The Eighth Day
- First edition
- Author: Thornton Wilder
- Language: English
- Published: 1967
- Publisher: Harper & Row
- Publication place: United States
- Awards: 1968 National Book Award

= The Eighth Day (Wilder novel) =

1967 novel by Thornton Wilder

The Eighth Day is a 1967 novel by Thornton Wilder. Set in a mining town in southern Illinois, the plot revolves around John Barrington Ashley, who is accused of murdering his neighbor Breckenridge Lansing. The novel was written over the course of twenty months while Wilder was living alone in Douglas, Arizona. The Eighth Day was the 1968 winner of the National Book Award.

==Synopsis==
During a weekend gathering of the Ashley and Lansing families, Breckenridge Lansing is shot while the men are practicing shooting. Townsfolk suspect that Eustacia Lansing, Breckenridge's wife, and John Ashley were having an affair. Ashley is tried, convicted, and sentenced to execution. Miraculously, days before the scheduled execution, he is rescued by mysterious masked men. He then escapes to Chile, where he assumes the identity of a Canadian named James Tolland and finds work in the copper mining industry.

While Ashley escapes to Chile, his family—left destitute without his income—turns to running a boarding house to make ends meet. His son, Roger, assumes a fake name and moves to Chicago. After working a series of odd jobs, Roger makes a name for himself as a writer for a newspaper. Ashley's daughter, Lily, also assumes a fake name and becomes a famous singer in Chicago, later moving to New York.

At the end of the book, it is revealed that a group of Native Americans, one of whom was friends with Roger, is responsible for helping Ashley escape his execution. The group did this because, after a flood wiped out their local church, Ashley loaned them money to rebuild it. It is also revealed that Ashely did not kill Lansing; Lansing's son George did, because Lansing was becoming violent towards his wife, George's mother.
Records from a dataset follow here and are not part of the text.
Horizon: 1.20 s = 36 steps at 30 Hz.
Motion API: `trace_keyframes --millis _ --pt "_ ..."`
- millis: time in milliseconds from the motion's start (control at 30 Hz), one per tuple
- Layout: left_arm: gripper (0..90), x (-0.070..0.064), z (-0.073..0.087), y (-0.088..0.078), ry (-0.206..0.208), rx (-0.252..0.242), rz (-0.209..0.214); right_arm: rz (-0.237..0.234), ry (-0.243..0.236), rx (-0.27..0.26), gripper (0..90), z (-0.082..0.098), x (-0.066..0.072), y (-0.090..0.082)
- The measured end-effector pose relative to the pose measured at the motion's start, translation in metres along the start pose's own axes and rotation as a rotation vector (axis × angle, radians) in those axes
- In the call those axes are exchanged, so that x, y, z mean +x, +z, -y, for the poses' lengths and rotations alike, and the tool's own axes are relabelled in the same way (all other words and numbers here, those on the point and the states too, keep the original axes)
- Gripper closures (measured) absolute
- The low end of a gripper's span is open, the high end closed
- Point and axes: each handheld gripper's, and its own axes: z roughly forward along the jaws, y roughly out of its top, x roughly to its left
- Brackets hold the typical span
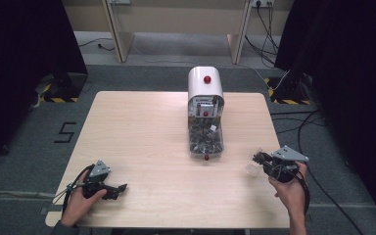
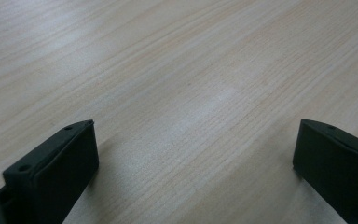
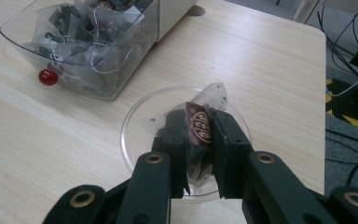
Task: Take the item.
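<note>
From my remote station, the one sign I could read outright was a black figure "5" (image 1: pixel 65 132) marked on the grey floor (image 1: pixel 24 161) to the left of the desk (image 1: pixel 142 142) in the high view. In the right gripper view, the tea bag (image 3: pixel 199 123) carried a dark red label with a round pale emblem and lettering, but it was too small and blurred for me to make out a word. Yellow and black hazard stripes (image 1: pixel 56 99) lay on the floor by the dark curtains, bearing no text.
</note>
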Motion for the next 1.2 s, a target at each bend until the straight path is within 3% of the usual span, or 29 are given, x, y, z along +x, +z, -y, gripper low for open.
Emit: trace_keyframes --millis 433,867,1033,1200 --pt "0.0 0.0 0.0 0.0 0.0 0.0 0.0 -0.012 0.014 0.006 73.8 0.004 -0.003 0.005" --pt "0.0 0.0 0.0 0.0 0.0 0.0 0.0 -0.016 0.013 -0.04 60.8 -0.001 -0.001 0.0" --pt "0.0 0.0 0.0 0.0 0.0 0.0 0.0 -0.033 0.0 -0.074 54.5 -0.005 0.005 -0.001" --pt "0.0 0.0 0.0 0.0 0.001 0.0 0.0 -0.065 -0.021 -0.076 51.5 -0.01 0.015 0.0"
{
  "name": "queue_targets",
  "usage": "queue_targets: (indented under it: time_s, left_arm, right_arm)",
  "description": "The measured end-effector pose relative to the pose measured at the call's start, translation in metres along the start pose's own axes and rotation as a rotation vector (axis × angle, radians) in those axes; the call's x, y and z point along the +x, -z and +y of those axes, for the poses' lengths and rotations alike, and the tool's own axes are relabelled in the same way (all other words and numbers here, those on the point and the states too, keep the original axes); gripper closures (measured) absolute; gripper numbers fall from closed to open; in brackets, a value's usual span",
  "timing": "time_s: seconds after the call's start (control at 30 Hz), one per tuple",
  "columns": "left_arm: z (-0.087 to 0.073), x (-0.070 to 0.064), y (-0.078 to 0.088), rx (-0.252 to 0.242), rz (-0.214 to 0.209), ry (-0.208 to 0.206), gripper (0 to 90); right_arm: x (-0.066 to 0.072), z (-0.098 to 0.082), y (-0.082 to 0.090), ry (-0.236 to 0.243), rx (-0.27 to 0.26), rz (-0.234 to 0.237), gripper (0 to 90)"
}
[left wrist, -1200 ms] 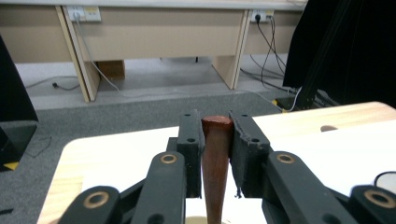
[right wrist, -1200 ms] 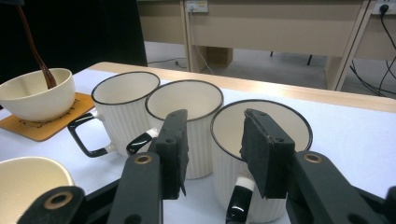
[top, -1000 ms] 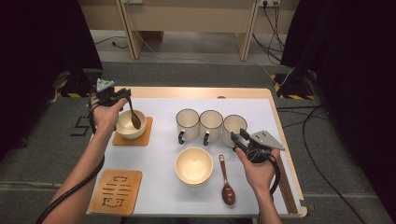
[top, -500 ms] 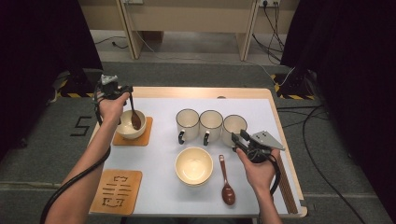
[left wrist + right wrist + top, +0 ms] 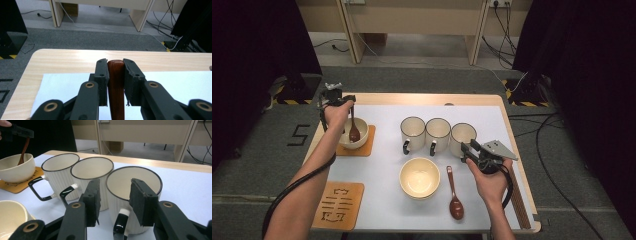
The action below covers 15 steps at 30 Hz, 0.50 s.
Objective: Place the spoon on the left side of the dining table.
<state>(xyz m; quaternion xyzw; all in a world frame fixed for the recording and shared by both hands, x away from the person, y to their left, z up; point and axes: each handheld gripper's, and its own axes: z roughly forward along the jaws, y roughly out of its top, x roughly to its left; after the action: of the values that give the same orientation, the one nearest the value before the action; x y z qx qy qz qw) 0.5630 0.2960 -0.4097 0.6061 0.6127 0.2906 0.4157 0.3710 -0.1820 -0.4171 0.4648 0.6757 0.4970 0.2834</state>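
Two spoons are out: one lies on the table (image 5: pixel 522 150) beside the empty near bowl (image 5: pixel 419 177), and our left gripper (image 5: pixel 115 72) pinches the brown spoon (image 5: pixel 116 82), its tip in the far bowl (image 5: pixel 353 137) on the coaster (image 5: pixel 368 146). Letting go early could tip it out. Our right gripper (image 5: pixel 115 202), jaws spread, hovers at the rightmost mug (image 5: pixel 133 192); all three mugs look empty.

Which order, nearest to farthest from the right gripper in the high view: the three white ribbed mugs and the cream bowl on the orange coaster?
From the right gripper:
1. Right-hand white ribbed mug, just ahead of the jaws.
2. Middle white ribbed mug, next along the row.
3. Left-hand white ribbed mug, at the row's end.
4. Cream bowl on the orange coaster, far left, holding a brown wooden spoon.
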Motion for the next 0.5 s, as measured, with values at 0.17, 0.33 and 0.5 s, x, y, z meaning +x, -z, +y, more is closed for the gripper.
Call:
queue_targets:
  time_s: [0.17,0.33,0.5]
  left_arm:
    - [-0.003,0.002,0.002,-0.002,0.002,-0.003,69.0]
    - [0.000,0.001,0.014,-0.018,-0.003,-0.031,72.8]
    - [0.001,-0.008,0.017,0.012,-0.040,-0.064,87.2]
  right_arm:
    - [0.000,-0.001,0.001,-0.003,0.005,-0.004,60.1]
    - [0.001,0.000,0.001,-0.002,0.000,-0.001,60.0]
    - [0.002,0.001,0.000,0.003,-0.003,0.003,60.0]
George feared for his mother's safety, and consequently killed his father and then ran away to San Francisco, and later Russia, to work as an actor.

Though there is a murder mystery in the novel, the main focus of the work is the history of the Ashley and Lansing families. Wilder muses frequently on the nature of written history throughout the book. Towards the end, he writes: "There is only one history. It began with the creation of man and will come to an end when the last human consciousness is extinguished. All other beginnings and endings are arbitrary conventions — makeshifts parading as self-sufficient entireties… The cumbrous shears of the historian cut out a few figures and a brief passage of time from that enormous tapestry. Above and below the laceration, to the right and left of it, the severed threads protest against the injustice, against the imposture."The book concludes with a number of flash-forwards describing the rest of the lives of the characters. Ashley's wife, Beata, moves to Los Angeles and starts a boarding house there. Roger marries one of Lansing's daughters. Ashley's daughter Sophia has dementia and moves into a sanitarium. Ashley's daughter Constance becomes a political activist and moves to Japan.

== Critical reception ==
The Eighth Day received the National Book Award in 1968. The New York Times called the book "suspenseful and deeply moving".